Des artistes surréalistes, qui un temps ont pu faire illusion par un effet de masse, leur « réunion convergente », les œuvres sont « caduques ». Décimées à l’automne, elles servent de petit bois mort pour quelque basse cuisine alors que s’affirme dans les autres le « turion de la vie ». Le turion est le « bourgeon souterrain ou formé à fleur de terre par une plante vivace », mais Robert Melançon suggère de comprendre l’image plutôt en fonction d’une seconde acception, que relève Littré : « Pousse qui s’allonge beaucoup avant de produire des feuilles »1928 ». L’élongation caractéristique des sculptures de Giacometti guide la progression métaphorique des « turions » aux « mâts » qui font signe vers les générations futures et trouve sa source dans le premier paragraphe où les statuettes de Giacometti sont les « étamines » dévoilées par une génération « à l’heure de son complet épanouissement »1929.
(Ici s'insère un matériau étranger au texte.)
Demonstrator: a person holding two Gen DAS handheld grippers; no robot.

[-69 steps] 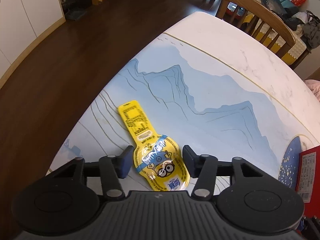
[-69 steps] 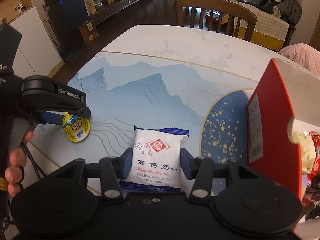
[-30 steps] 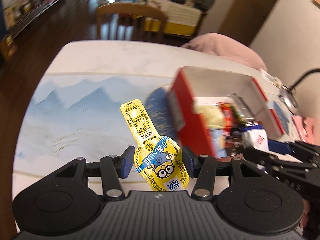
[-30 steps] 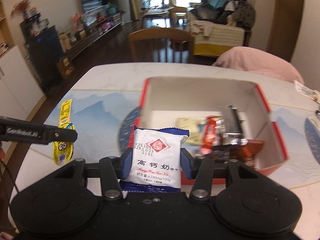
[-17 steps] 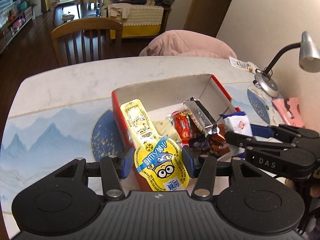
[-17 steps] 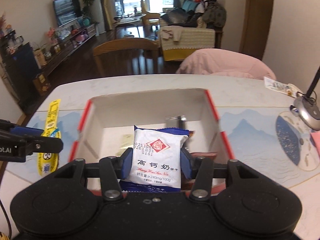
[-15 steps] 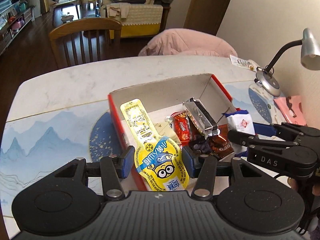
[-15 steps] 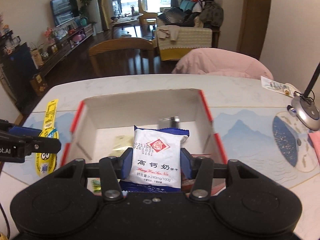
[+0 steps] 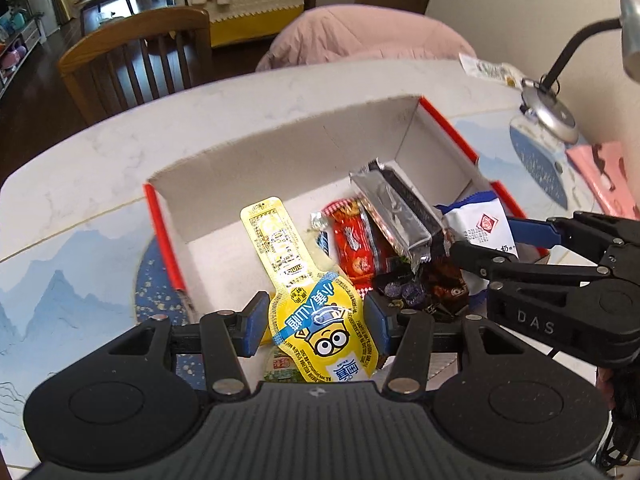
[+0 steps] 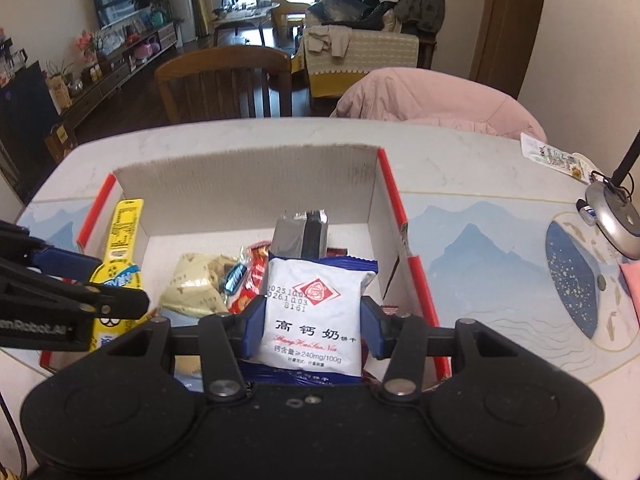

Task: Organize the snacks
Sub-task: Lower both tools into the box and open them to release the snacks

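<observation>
With several snacks already lying in the red box (image 9: 448, 128), 2 more, the yellow pouch (image 9: 320, 320) and white packet (image 10: 316, 320), are being held over it in closed jaws, unreleased.

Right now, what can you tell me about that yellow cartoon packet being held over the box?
The yellow packet is a glossy plastic pouch with a round body and a long flat neck covered in small print. A goggle-eyed cartoon face and a blue band sit on its body. The left gripper is shut on its body, pads touching both sides. It hangs over the left part of the red-edged box, neck pointing away from the camera, above the snacks inside.
</observation>
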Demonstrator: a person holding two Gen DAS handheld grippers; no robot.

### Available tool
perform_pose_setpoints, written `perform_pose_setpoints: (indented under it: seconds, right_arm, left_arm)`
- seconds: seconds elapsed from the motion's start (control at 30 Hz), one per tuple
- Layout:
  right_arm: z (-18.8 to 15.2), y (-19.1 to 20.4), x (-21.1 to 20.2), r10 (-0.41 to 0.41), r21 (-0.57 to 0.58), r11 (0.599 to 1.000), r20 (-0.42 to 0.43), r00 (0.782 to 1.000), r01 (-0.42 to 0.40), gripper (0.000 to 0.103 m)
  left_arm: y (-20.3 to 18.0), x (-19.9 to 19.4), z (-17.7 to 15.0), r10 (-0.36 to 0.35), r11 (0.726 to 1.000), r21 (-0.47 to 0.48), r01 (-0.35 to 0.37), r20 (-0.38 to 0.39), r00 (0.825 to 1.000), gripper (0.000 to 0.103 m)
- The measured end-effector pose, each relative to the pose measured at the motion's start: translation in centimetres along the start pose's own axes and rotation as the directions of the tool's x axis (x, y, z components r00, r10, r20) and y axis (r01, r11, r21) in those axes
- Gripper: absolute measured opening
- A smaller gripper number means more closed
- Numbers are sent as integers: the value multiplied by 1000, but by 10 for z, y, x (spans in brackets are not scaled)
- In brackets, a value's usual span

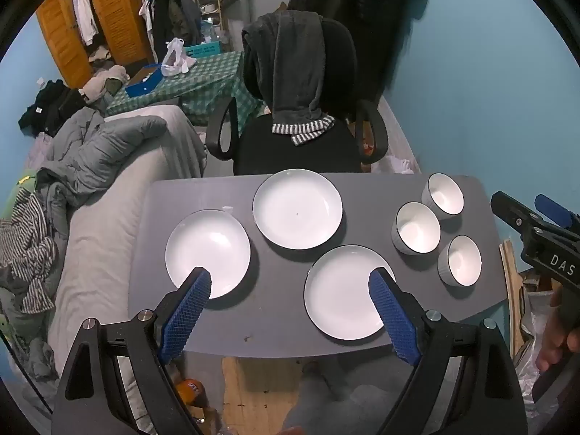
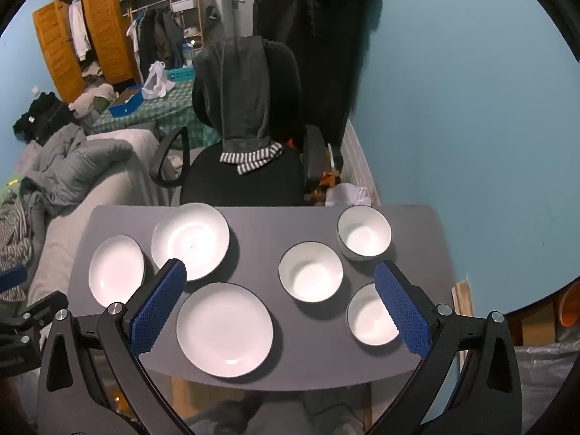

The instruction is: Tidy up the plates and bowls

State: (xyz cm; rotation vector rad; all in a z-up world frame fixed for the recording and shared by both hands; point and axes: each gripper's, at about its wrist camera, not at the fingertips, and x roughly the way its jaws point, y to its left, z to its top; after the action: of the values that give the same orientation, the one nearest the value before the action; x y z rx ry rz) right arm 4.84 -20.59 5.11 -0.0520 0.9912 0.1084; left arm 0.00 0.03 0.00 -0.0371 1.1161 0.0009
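Left gripper (image 1: 290, 282): fingers spread, nothing held; plates (image 1: 208, 252) below tips. Right gripper (image 2: 281, 277): fingers spread, nothing held; bowls (image 2: 310, 272) between tips, below.

My left gripper (image 1: 290, 282) is wide open, both blue pads far apart, nothing between them. It points down and fwd at a steep tilt. Its black arms spread out like a V at the bottom of the left wrist view.

My right gripper (image 2: 281, 279) is wide open too, pads (image 2: 402, 315) far apart, nothing held. Same steep tilt down.

In the left wrist view I see the right gripper off at the right edge, side on, w/ a hand (image 1: 558, 333) around its grip. In the right wrist view a bit of the left gripper pokes in at the left edge. The 2 grippers sit side by side, apart, not touching.
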Motion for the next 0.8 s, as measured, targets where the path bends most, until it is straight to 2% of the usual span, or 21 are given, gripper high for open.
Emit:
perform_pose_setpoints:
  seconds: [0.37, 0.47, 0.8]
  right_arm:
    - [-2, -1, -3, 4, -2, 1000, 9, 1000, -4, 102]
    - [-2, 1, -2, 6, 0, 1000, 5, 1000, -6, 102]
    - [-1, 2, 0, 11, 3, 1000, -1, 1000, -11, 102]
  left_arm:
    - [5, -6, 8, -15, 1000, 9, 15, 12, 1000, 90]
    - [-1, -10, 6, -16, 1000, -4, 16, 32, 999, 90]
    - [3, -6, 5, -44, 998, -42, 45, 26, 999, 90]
L’autre point commun entre ces deux poussées tenaces est le rôle joué dans cette « pro-duction » différée, c’est-à-dire dans leur arrivée sur le devant de la scène par la légitimation octroyée par le philosophe le plus en vue de leur génération – il a quatre ans de plus que Giacometti, six de plus que Ponge : Jean-Paul Sartre. L’ Homme et les choses, lecture minutieuse du Parti-pris des choses, paraît en juillet-décembre 1944 dans la revue Poésie 44, quatre ans avant La Recherche de l’absolu. Malgré le succès de l’exposition à la galerie Pierre Matisse à New-York, il faudra pourtant attendre encore trois ans pour que la galerie Maeght organise en 1951 la première exposition personnelle de Giacometti en France depuis 19 ans. Francis Ponge assiste au vernissage. Giacometti est donc en passe d’être reconnu comme un artiste majeur de son époque lorsque Christian Zervos commande au poète un texte pour Cahiers d’art. Mais les deux hommes ne se redécouvrent pas à cette occasion. Ils se sont vus régulièrement depuis la fin de la guerre, déjeunant avec René Char1930, ou pour une de ces visites à l’atelier qui donnèrent à Giacometti l’occasion de présenter Jean Hélion à Ponge1931, qui dès la guerre commence à fréquenter assidûment les peintres, premiers lecteurs du Parti pris des choses, et à écrire sur eux.

Notes
1922.

« C’est à ce moment-là, lorsqu’on leur donnait le coup de pied de l’âne et qu’on disait que c’était fini que j’ai écrit à [Breton, Aragon et Éluard] en leur disant : ‘Il y a longtemps que je m’intéresse à ce que vous faites […]’ », voir Entretiens de Francis Ponge avec Philippe Sollers, Paris, Gallimard/Seuil, 1970, p. 74.

1923.

André du Bouchet, QPTVN, p. 24.

1924.

Entretiens de Francis Ponge avec Philippe Sollers, op. cit., p. 75.

1925.

Voir JS, p. 618.

1926.

RSAG, p.579.

1927.

Idem.

1928.

OC II, n. 6, p. 1552.

1929.

RSAG, p. 578.

1930.

En novembre 1950, voir « Chronologie », OC II, pp. XXIV-XXV.

1931.

En décembre 1946, voir ibid., p. XXII.